WORK TO COMPLETE:
In the entries that follow, the lines from the one with "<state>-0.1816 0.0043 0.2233" through the one with "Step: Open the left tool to" are the ones to write out, exactly and with both ends included. Nothing else should appear.

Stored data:
---

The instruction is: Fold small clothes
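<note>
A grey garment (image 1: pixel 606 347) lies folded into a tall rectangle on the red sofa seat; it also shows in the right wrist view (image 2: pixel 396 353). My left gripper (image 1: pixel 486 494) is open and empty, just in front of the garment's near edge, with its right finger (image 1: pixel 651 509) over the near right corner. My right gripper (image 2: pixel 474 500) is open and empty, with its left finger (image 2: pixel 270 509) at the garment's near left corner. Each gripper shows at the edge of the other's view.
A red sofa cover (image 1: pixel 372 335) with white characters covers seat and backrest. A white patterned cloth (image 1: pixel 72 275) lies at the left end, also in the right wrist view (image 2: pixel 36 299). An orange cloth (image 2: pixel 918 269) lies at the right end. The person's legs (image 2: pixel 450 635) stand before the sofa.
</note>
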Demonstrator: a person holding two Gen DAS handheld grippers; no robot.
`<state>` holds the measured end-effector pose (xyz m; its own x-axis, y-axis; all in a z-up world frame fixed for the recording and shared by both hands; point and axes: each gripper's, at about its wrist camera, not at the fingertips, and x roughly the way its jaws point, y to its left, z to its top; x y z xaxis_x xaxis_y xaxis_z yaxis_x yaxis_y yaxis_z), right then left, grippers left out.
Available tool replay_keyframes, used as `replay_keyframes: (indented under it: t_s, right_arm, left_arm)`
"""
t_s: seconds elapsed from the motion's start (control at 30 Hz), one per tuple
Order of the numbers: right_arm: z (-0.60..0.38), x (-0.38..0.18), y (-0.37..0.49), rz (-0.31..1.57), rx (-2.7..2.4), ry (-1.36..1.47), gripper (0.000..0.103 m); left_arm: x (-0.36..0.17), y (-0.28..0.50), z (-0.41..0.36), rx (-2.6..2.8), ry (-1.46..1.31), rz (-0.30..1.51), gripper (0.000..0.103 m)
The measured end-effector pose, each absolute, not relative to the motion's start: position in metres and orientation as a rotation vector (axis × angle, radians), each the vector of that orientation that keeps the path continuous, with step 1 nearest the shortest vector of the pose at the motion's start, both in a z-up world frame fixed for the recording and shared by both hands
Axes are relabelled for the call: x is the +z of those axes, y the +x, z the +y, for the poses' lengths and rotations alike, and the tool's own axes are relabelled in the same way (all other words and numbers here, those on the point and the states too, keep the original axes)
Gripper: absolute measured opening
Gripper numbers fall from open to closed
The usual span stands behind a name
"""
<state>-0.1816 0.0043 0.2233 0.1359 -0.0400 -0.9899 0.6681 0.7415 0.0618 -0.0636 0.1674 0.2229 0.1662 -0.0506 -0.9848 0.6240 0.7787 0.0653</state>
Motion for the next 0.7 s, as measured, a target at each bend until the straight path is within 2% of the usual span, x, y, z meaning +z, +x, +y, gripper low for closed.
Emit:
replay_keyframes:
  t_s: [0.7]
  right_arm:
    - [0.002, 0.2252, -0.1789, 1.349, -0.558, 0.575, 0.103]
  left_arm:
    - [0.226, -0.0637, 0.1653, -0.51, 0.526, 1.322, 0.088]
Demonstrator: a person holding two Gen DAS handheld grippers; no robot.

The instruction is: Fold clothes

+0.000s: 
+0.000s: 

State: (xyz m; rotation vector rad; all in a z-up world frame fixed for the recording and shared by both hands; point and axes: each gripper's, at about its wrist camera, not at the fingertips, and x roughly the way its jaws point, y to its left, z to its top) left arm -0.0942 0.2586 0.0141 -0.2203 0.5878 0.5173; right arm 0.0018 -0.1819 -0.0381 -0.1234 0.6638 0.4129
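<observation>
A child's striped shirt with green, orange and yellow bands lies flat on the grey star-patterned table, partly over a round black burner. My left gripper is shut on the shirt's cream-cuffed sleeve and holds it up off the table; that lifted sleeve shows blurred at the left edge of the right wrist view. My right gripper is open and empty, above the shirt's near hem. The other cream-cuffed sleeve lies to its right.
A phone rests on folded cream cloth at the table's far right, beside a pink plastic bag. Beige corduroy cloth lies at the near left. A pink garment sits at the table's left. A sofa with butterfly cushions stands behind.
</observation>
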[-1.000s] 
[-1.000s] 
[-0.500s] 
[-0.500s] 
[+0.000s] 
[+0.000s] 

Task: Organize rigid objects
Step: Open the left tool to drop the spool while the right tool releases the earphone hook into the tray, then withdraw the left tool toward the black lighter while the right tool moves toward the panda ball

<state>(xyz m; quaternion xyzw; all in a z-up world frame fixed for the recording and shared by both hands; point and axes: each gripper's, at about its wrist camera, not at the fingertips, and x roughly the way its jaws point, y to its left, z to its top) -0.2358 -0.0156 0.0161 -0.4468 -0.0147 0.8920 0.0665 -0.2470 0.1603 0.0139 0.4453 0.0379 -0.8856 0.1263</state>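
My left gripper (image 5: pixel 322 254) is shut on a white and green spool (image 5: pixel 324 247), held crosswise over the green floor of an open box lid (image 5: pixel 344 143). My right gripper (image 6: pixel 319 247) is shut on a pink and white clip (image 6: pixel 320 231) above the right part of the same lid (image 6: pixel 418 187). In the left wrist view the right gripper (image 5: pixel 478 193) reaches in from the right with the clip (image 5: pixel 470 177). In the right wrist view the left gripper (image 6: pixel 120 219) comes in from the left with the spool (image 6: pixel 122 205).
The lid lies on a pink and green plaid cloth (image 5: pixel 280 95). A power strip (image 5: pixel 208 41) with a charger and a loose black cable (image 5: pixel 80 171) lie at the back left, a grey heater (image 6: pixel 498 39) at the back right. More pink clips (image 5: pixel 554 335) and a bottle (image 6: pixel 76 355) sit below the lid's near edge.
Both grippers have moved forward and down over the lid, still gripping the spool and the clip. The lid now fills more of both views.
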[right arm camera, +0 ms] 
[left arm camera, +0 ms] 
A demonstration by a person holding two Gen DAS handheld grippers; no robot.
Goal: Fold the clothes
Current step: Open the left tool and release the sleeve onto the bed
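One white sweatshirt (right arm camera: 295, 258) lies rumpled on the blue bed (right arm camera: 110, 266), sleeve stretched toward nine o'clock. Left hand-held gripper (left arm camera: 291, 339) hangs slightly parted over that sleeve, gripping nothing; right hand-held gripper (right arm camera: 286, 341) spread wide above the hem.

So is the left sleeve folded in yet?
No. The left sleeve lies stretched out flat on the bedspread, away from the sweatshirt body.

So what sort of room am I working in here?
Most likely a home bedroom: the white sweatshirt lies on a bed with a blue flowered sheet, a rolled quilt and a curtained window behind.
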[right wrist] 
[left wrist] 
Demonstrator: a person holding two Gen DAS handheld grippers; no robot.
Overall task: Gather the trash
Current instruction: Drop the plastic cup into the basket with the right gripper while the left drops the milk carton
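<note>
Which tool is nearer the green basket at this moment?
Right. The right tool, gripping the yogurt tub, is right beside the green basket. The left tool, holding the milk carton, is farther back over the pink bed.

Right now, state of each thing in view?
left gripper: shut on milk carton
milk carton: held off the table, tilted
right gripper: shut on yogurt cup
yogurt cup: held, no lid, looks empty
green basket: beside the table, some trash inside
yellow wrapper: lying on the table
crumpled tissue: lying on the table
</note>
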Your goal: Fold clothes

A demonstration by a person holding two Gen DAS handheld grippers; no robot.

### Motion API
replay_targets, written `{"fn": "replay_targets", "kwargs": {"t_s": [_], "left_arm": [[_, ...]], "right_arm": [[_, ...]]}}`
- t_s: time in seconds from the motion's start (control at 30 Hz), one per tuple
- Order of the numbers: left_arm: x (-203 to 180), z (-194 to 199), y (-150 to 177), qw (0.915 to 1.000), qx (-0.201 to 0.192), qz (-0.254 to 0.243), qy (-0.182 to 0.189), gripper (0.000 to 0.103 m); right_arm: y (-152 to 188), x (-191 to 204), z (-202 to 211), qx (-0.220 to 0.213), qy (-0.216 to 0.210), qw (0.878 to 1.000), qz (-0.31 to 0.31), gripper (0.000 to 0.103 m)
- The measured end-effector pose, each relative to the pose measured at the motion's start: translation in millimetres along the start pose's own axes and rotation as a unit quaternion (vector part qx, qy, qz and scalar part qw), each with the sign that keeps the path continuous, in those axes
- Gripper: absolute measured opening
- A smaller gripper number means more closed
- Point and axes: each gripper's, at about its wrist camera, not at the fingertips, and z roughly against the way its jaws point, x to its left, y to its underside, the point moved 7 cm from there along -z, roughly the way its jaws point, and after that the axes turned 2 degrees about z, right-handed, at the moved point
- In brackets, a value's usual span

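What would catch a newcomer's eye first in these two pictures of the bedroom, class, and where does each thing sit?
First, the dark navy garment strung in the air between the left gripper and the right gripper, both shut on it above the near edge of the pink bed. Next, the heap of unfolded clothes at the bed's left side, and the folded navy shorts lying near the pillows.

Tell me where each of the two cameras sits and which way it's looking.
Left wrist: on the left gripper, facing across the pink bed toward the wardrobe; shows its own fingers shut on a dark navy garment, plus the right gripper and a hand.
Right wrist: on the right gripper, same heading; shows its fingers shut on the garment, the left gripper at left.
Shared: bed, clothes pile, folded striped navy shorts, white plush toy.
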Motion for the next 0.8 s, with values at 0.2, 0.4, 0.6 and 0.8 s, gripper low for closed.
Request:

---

REPLY:
<state>-0.1816 0.0043 0.2233 0.1359 -0.0400 -0.9899 0.6681 0.7415 0.0618 -0.0636 0.1674 0.2229 0.1662 -0.0506 -0.9848 0.6240 0.7787 0.0653</state>
Motion for the next 0.7 s, as measured, a target at each bend until the straight path is within 2% of the usual span, x, y, z meaning +z, +x, +y, gripper low for closed.
Emit:
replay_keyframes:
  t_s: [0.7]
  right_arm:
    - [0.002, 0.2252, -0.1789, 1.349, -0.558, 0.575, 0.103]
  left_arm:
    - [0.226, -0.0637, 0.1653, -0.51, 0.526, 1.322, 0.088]
Demonstrator: a person holding two Gen DAS handheld grippers; no robot.

The instruction is: Fold clothes

+0.000s: 
+0.000s: 

State: (xyz m; rotation vector rad; all in a z-up world frame fixed for the recording and shared by both hands; point and axes: each gripper's, at about its wrist camera, not at the fingertips, and x roughly the way its jaws point, y to its left, z to its top) left arm -0.0942 0.2586 0.0141 -0.2203 0.5878 0.5173; right arm 0.0018 -0.1819 -0.0381 -0.1234 0.6638 0.4129
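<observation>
A child's striped shirt with green, orange and yellow bands lies flat on the grey star-patterned table, partly over a round black burner. My left gripper is shut on the shirt's cream-cuffed sleeve and holds it up off the table; that lifted sleeve shows blurred at the left edge of the right wrist view. My right gripper is open and empty, above the shirt's near hem. The other cream-cuffed sleeve lies to its right.
A phone rests on folded cream cloth at the table's far right, beside a pink plastic bag. Beige corduroy cloth lies at the near left. A pink garment sits at the table's left. A sofa with butterfly cushions stands behind.
</observation>
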[-1.000s] 
[-1.000s] 
[-0.500s] 
[-0.500s] 
[+0.000s] 
[+0.000s] 

Task: Organize rigid objects
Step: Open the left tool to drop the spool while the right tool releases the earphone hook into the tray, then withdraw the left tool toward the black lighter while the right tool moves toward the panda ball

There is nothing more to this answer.